The last time I set out over the north Pacific, my flight was cancelled owing to "extreme conditions beyond King Salmon". But now here I am again, en route to the island of Unalaska. Any land down there? Luckily, there is. I espy the perfect volcanic cones of Unimak Island emerging through the cloud base. Thus do the Aleutians begin: stepping stones that will span this wild ocean from Alaska to Russian Kamchatka.

The plane is practically empty, of course. Few tourists have made it to Unalaska since a June day in 1778, when Captain Cook, aboard the Discovery, heard the approaching roar of breakers through the fog. No one but a fisherman would bother about these wind- and rain-blasted islands. In fact, the oddest thing about them is that they have their own indigenous people, the Aleuts. Why, 9,000 years ago, when the whole of the north American continent was available for colonisation, did people choose to settle here?
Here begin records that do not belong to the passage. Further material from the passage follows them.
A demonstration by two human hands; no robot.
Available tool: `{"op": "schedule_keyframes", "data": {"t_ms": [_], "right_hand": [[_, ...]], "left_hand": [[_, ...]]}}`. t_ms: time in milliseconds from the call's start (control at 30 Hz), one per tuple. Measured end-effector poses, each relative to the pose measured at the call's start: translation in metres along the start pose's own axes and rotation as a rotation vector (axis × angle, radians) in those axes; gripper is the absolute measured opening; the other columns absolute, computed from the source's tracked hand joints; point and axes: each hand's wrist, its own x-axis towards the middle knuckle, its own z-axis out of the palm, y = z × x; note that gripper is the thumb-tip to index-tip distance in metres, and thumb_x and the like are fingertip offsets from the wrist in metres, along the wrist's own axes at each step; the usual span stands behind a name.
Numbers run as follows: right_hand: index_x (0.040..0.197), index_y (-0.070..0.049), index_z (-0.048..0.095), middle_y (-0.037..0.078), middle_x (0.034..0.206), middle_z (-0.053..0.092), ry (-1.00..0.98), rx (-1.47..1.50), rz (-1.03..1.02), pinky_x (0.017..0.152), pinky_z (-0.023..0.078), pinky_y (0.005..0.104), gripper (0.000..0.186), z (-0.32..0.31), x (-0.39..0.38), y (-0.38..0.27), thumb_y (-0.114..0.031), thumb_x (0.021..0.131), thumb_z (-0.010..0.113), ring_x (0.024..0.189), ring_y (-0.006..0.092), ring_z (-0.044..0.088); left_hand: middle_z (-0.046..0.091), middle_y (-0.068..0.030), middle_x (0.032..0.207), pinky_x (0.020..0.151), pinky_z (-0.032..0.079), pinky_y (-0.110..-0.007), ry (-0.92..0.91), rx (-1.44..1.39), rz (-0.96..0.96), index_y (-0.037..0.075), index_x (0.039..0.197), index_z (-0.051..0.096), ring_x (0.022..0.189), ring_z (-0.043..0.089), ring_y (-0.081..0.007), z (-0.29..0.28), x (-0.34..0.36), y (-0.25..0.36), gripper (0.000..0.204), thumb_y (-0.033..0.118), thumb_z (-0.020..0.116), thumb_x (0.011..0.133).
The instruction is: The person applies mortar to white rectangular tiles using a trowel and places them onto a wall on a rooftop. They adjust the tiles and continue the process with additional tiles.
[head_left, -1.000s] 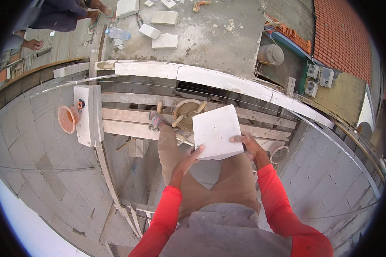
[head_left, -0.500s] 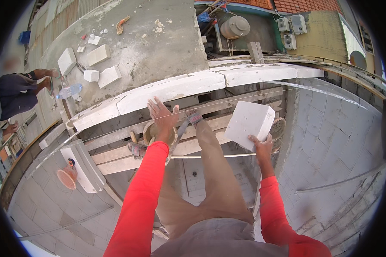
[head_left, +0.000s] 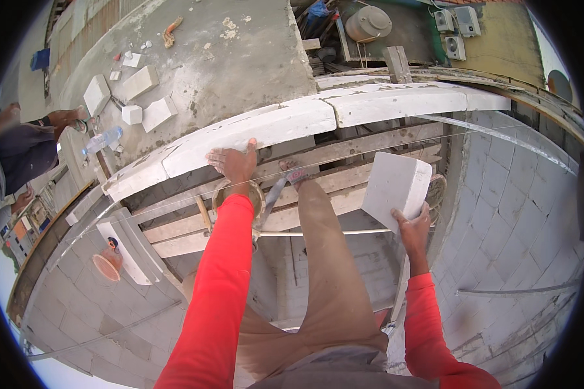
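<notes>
My right hand [head_left: 414, 228] grips a white lightweight block [head_left: 396, 187] by its lower right corner and holds it tilted above the scaffold boards. To the left, my left hand [head_left: 233, 162] is open, fingers spread, at the near edge of a row of white wall blocks [head_left: 253, 128]. Its thumb reaches up onto that edge; whether the palm presses on the face cannot be told. Just below this hand is a bucket [head_left: 256, 204], partly hidden by my wrist. A thin string line [head_left: 344, 154] runs across, close to the left wrist and over the held block's side.
Wooden scaffold boards [head_left: 175, 243] lie below, with my sandalled foot on them and gaps beside. Loose blocks [head_left: 141, 82] and a plastic bottle [head_left: 104, 139] lie on the concrete slab beyond. Another person [head_left: 29, 155] is at far left. An orange bucket [head_left: 108, 264] hangs by stacked panels.
My left hand has turned, its fingers now pointing left and its thumb up at the wall edge. The held block has shifted right and tilted more. The other person appears a little changed in pose.
</notes>
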Motion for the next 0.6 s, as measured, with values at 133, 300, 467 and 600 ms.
{"op": "schedule_keyframes", "data": {"t_ms": [133, 300, 467, 600], "right_hand": [[0.137, 0.009, 0.054, 0.025, 0.122, 0.07, -0.038, 0.045, -0.04, 0.102, 0.052, 0.0423, 0.077, -0.008, -0.013, -0.011, -0.018, 0.075, 0.091, 0.113, 0.0343, 0.069], [0.132, 0.009, 0.057, 0.024, 0.118, 0.072, -0.06, 0.088, -0.111, 0.098, 0.054, 0.0428, 0.071, -0.02, -0.027, -0.025, -0.017, 0.075, 0.089, 0.106, 0.0338, 0.071], [0.132, 0.009, 0.056, 0.024, 0.117, 0.072, -0.018, 0.05, -0.165, 0.097, 0.055, 0.0437, 0.07, -0.006, 0.0, -0.034, -0.019, 0.077, 0.09, 0.107, 0.0337, 0.071], [0.134, 0.008, 0.054, 0.025, 0.116, 0.072, -0.013, 0.133, -0.233, 0.095, 0.055, 0.0441, 0.073, 0.021, 0.037, -0.043, -0.021, 0.078, 0.09, 0.106, 0.0349, 0.071]], "left_hand": [[-0.004, -0.0515, 0.165, 0.131, 0.005, -0.061, -0.017, 0.034, 0.015, -0.026, 0.157, -0.004, 0.158, -0.004, -0.062, -0.004, 0.004, 0.005, 0.152, 0.086, 0.066, 0.082], [-0.005, -0.0513, 0.165, 0.13, 0.004, -0.062, -0.087, 0.048, -0.033, -0.027, 0.156, -0.004, 0.158, -0.006, -0.0624, -0.003, 0.009, 0.007, 0.152, 0.085, 0.068, 0.082], [-0.005, -0.0507, 0.165, 0.13, 0.006, -0.064, -0.048, 0.029, -0.025, -0.026, 0.157, -0.004, 0.158, -0.007, -0.0622, 0.006, 0.013, 0.004, 0.151, 0.082, 0.071, 0.082], [-0.003, -0.05, 0.166, 0.13, 0.01, -0.064, 0.025, -0.009, -0.018, -0.025, 0.158, -0.002, 0.159, -0.004, -0.061, 0.008, 0.009, 0.002, 0.151, 0.082, 0.072, 0.081]]}}
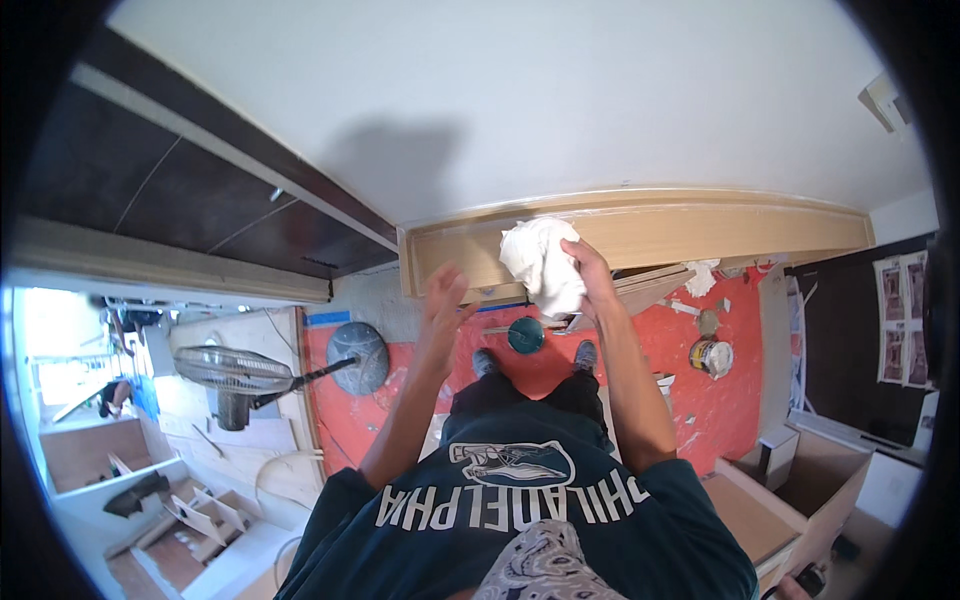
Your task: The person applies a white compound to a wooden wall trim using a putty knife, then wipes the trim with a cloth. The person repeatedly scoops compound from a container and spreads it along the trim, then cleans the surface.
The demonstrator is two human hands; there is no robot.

Anyway, settle they did, safe and splendidly isolated. No trees grow on islands like Unalaska, but the Aleuts found driftwood aplenty and other building materials, including whalebone, grass and sand. And by the time the white man arrived, 9,000 years later, the Aleuts were paddling about in nimble, unsinkable little boats called baidakas, built from driftwood frames and stretched sea lion skins. Not only had these ingenious people designed the parka (the original version of this waterproof garment, made from finely sewn strips of seal gut), but they had also devised a means for sealing themselves into the hatches of their baidakas with spray skirts, so that these could not fill with water. In peaked caps that kept the rain out of their eyes, men spent their days hunting birds, seals, sea lions, walruses and whales, while women maintained semi-subterranean sod-covered homes.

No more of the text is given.